The record level of 581.84 feet occurred in 2008, according to the U.S. Corps Of Engineers. Flood pool is 580 feet.

==Effect of Norfork Dam on Baxter County==
In the late 1930s, before construction of the Norfork Dam had begun, the local economy of Baxter County, Arkansas was deteriorating. The yearly per capita income had fallen to between one-hundred and two-hundred dollars, and in 1940 alone more than six hundred small farms were abandoned. Those who remained looked forward with enthusiasm to any solution that promised relief from their economic problems. Mountain Home, Arkansas, then the largest community, was described as having no prospect for new business and very few paved roads. When construction of the dam finally began in the spring of 1941 it was said that, "before the first shovel of dirt was thrown, or the first tree dozed down, the Mountain Home people knew that a new era had dawned". As the largest nearby community, Mountain Home was to derive the most spectacular benefit for the Corps projects in the area. Centrally located between both Norfork and Bull Shoals Dam, few of its citizens could foresee the economic change Norfork Dam would bring to the poor agricultural community.

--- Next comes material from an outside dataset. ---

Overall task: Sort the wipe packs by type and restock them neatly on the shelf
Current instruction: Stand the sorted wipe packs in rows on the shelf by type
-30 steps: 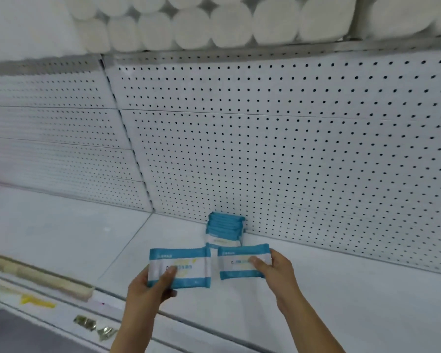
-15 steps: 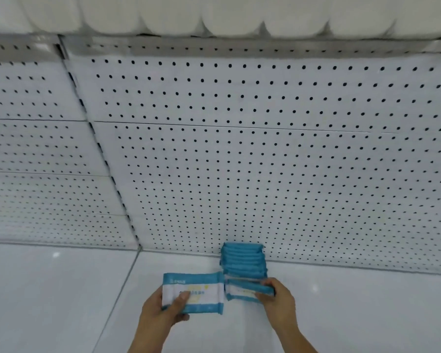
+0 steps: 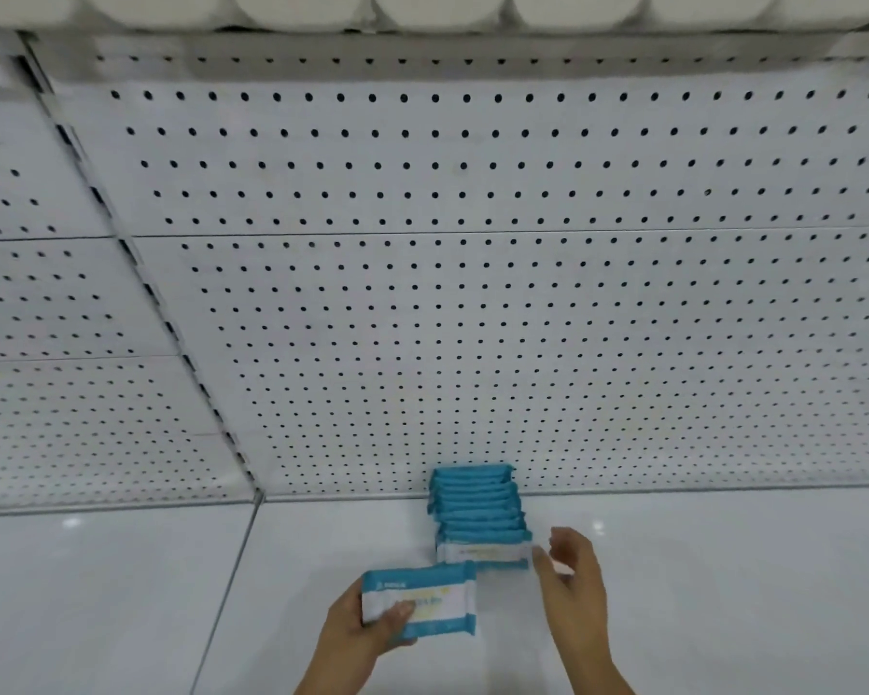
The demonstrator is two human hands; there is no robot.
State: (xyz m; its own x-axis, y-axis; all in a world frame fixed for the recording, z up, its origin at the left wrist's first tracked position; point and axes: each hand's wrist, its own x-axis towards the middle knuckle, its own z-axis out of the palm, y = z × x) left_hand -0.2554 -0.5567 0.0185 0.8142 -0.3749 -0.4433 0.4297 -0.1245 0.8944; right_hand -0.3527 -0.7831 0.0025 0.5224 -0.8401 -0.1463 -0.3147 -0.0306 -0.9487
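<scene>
A row of several blue-and-white wipe packs (image 3: 477, 514) stands upright on the white shelf (image 3: 723, 569), running from the pegboard back wall toward me. The front pack (image 3: 482, 553) shows its white label. My right hand (image 3: 570, 576) hovers just right of that front pack, fingers apart and holding nothing. My left hand (image 3: 367, 627) grips another blue-and-white wipe pack (image 3: 419, 601) by its left end, held in front of and slightly left of the row.
A white pegboard wall (image 3: 523, 318) closes the back of the shelf. A vertical slotted upright (image 3: 136, 273) and a floor seam divide this bay from the left one. Large white paper rolls (image 3: 447, 7) sit on the shelf above.
My right hand set its pack at the front of the row and let go, its fingers now apart beside it. The left hand still holds its pack. My view has moved closer.
</scene>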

When the dam was initially designed for flood control only, the existing US 62 bridge would be subject to infrequent inundation. The Corps agreed to provide ferry service during these periods. But when the design changed in 1941 to include power generation, the dam was raised and the bridge would be permanently submerged. In 1942, the Corps, United States Bureau of Public Roads, and Arkansas State Highway Commission agreed bridge piers would be installed prior to inundation to allow for a new bridge to be constructed, with the Arkansas Highway Department operating a ferry until the bridge could be completed. In 1943, the Corps began accelerating the project, informed the Highway Department there would not be time for the bridge pier construction, and that condemnation proceedings would begin immediately. Ultimately the Highway Department agreed to receive $800,000 ($ today) from the Corps in exchange for operating a ferry in perpetuity. This ferry ultimately became woefully inadequate for the traffic in the area, especially during the summer tourism season in the Ozarks. It would take legislation in the 1970s before a bridge replaced the ferry in 1983.

== Norfork Lake ==
Norfork Lake covers 22000 acre with more than 550 mi of shoreline. Most of the lake lies within Baxter County, Arkansas, with its Northernmost portion in Ozark County, Missouri.

Bass, crappie, walleye, catfish, and bream are all found on the lake with almost all other varieties of fresh water game fish. Below the dam, North Fork River has a superb population of trout. The Norfork National Fish Hatchery maintains a continuous supply of trout.